> _What you have to do_
Every line below that mentions the word "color" should be copied out.

◆ ◆ ◆

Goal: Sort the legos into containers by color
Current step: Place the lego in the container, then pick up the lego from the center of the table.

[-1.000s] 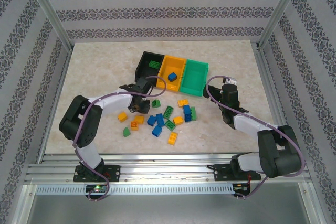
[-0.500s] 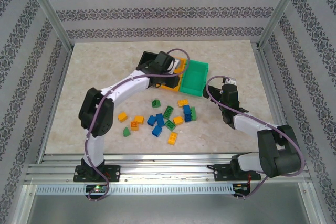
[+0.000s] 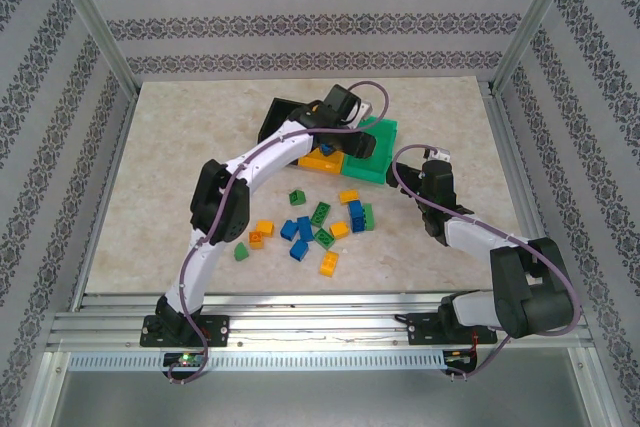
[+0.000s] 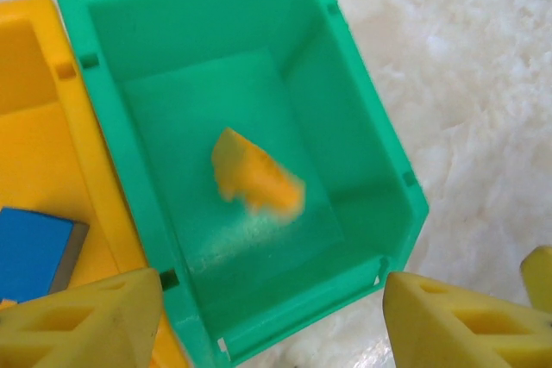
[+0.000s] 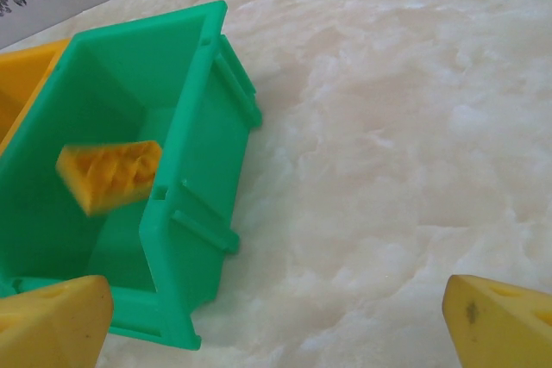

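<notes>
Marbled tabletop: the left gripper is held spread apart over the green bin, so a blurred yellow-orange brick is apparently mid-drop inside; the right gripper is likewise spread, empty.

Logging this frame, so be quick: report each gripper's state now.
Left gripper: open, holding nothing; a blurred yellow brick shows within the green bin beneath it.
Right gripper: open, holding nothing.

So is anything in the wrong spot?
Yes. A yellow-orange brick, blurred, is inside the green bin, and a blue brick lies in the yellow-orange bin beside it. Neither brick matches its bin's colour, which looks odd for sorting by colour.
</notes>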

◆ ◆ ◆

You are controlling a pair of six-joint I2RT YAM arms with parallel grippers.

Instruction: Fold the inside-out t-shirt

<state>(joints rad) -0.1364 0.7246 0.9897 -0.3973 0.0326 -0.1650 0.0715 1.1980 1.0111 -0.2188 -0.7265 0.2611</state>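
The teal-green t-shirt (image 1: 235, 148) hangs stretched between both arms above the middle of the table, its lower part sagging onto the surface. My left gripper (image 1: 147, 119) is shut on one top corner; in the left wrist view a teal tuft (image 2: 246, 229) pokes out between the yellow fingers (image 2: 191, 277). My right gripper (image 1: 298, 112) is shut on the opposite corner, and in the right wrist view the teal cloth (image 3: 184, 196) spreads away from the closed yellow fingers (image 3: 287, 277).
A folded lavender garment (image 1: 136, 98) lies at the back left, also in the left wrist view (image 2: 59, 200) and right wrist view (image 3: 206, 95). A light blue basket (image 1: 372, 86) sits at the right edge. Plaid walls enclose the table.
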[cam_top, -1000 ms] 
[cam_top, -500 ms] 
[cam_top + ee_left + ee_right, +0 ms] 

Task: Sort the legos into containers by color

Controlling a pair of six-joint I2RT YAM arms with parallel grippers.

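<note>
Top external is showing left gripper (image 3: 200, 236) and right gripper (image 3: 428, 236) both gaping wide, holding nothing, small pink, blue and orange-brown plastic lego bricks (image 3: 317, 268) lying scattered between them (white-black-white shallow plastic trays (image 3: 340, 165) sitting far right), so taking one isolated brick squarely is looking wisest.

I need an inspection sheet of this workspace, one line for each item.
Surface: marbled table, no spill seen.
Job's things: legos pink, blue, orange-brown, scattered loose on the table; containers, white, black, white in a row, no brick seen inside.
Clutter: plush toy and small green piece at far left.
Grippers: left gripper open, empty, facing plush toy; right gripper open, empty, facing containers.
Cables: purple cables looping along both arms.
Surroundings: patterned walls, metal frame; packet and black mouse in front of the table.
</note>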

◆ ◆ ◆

> _Response to this exercise_
Goal: Sort the legos into containers by color
Task: Sort the legos into containers by color

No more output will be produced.